I thought Ben White had a solid game, too. Like Partey, he was calm on the ball and didn’t try to force things. He had one or two nice progressive dribbles. He played strong defensively, too — him rising up well above everybody else to clear Wolves’ final corner sticks out in my mind, which is impressive for a guy who wasn’t supposed to be good in the air. White’s performance was particularly important given the performance from his usually dependable CB partner.
Oh boy was Gabriel bad today. It might have been his worst game of the season. His misplaced and under-hit backpass gifted Wolves their goal, and he made a handful of other poor plays. I’m not concerned about him in the slightest. He just had a bad outing. It happens.
I am a bit more concerned with Kieran Tierney. His touch, passing, and crossing has been off for a while now. Obviously you’ll never question his workrate or desire, but right now, he’s out of form. But we know what he can do when he’s on form — he can be an important contributor to the attack and a dogged defender. It’s just a question of him rediscovering that level.
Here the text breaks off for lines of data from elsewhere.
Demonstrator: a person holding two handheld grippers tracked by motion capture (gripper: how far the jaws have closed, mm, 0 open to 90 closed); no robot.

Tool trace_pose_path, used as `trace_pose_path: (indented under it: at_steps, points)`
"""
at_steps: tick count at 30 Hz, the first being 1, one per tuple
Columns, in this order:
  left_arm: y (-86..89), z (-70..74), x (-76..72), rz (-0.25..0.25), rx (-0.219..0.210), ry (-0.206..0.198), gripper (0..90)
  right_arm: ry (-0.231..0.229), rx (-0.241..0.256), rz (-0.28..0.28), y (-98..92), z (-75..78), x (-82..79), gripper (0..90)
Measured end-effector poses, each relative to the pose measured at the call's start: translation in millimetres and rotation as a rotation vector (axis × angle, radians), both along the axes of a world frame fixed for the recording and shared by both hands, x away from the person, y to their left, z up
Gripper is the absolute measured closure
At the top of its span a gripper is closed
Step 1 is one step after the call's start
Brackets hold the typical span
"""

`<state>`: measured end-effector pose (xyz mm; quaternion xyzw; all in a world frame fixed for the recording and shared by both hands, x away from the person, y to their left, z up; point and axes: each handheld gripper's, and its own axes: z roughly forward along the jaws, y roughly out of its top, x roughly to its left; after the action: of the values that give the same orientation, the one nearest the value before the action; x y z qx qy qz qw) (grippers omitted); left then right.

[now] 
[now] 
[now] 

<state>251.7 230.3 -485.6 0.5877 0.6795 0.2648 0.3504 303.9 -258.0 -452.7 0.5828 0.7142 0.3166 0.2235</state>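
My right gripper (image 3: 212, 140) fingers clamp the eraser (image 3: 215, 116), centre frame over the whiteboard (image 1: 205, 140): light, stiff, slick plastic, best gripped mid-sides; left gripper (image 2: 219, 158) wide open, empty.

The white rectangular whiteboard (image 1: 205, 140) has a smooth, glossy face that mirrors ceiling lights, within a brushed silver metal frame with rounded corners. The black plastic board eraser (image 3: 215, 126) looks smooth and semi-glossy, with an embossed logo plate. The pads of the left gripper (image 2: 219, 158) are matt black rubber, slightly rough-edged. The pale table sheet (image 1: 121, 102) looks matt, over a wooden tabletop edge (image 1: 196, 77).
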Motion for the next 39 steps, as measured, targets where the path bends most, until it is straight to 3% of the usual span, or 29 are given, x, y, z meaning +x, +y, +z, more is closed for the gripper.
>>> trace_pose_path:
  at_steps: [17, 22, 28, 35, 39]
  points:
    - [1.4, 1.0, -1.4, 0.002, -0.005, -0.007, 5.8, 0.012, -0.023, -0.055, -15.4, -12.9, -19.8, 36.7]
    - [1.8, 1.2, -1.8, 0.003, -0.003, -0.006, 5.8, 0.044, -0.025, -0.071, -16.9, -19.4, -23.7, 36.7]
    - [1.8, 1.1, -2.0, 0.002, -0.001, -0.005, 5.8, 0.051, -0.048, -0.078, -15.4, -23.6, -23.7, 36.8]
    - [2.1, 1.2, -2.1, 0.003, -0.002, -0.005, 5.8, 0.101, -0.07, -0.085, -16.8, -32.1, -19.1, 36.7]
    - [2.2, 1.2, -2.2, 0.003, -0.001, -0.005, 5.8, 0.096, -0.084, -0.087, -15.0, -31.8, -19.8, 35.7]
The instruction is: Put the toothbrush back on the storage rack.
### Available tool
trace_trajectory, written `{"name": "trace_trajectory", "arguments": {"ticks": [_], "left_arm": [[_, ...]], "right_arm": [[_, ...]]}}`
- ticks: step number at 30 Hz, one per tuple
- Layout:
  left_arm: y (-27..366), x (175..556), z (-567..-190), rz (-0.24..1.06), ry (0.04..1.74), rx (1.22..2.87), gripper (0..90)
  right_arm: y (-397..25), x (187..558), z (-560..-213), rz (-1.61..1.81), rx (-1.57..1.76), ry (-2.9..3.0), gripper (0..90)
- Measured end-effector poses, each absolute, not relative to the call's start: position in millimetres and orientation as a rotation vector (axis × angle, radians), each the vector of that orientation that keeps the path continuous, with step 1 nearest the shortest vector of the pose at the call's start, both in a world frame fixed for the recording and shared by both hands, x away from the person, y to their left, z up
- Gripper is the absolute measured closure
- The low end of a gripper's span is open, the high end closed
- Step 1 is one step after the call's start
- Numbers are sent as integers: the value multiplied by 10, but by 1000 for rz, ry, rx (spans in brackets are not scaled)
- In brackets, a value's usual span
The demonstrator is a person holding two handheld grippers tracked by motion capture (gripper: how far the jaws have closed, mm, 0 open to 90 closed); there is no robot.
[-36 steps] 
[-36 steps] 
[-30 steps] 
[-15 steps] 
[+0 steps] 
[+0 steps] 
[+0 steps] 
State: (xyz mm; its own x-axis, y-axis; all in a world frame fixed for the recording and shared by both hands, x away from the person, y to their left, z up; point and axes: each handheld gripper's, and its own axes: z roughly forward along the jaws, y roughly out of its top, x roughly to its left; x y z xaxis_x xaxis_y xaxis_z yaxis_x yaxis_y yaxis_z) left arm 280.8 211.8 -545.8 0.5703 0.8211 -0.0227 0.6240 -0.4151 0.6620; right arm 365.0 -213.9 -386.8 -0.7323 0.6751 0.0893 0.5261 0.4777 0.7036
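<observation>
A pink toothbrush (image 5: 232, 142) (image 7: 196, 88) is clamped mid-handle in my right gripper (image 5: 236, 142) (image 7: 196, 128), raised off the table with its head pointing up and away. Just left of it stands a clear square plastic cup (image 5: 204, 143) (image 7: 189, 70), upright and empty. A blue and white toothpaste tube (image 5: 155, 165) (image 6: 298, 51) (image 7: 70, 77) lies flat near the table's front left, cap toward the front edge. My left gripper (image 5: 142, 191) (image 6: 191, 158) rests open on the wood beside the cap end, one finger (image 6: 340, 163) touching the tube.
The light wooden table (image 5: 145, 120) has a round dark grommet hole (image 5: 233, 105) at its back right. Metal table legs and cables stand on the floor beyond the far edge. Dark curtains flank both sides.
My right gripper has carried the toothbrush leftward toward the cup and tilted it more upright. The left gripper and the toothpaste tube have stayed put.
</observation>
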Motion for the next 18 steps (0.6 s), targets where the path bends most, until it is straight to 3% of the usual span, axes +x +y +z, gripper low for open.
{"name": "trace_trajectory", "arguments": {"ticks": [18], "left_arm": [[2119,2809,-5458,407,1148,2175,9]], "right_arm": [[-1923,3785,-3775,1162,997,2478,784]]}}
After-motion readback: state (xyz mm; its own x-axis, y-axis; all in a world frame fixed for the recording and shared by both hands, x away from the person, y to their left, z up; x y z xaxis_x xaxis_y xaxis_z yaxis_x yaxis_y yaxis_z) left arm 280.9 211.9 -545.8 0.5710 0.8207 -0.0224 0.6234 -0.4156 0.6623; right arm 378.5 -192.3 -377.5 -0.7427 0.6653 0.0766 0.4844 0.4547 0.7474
Alexandre Lacazette was quite poor on the day. He misplaced simple passes to kill attacking moves, got the ball caught in his feet in critical moments, and made multiple wrong decisions in the box. Of course in typical Lacazette fashion, he kept working. In less typical fashion for him (and for Arsenal), he was rewarded for his hard work. The match winner will go down as a Jose Sa own goal, but Lacazette got the final Arsenal touch on the ball.
Neither Lacazette nor Arsenal will care in the slightest. The ball went in. Arsenal won. They claimed 3 critical points that looked as if they’d be dropped. And they’re starting to put some space between themselves and the teams behind them for the Champions League places. That can all change quickly in the Premier League, but as I said earlier, it feels like this Arsenal team may have a little something-something about them. As Lee Dixon said, if I were Arsenal, I’d be looking at Chelsea and that third spot five points ahead.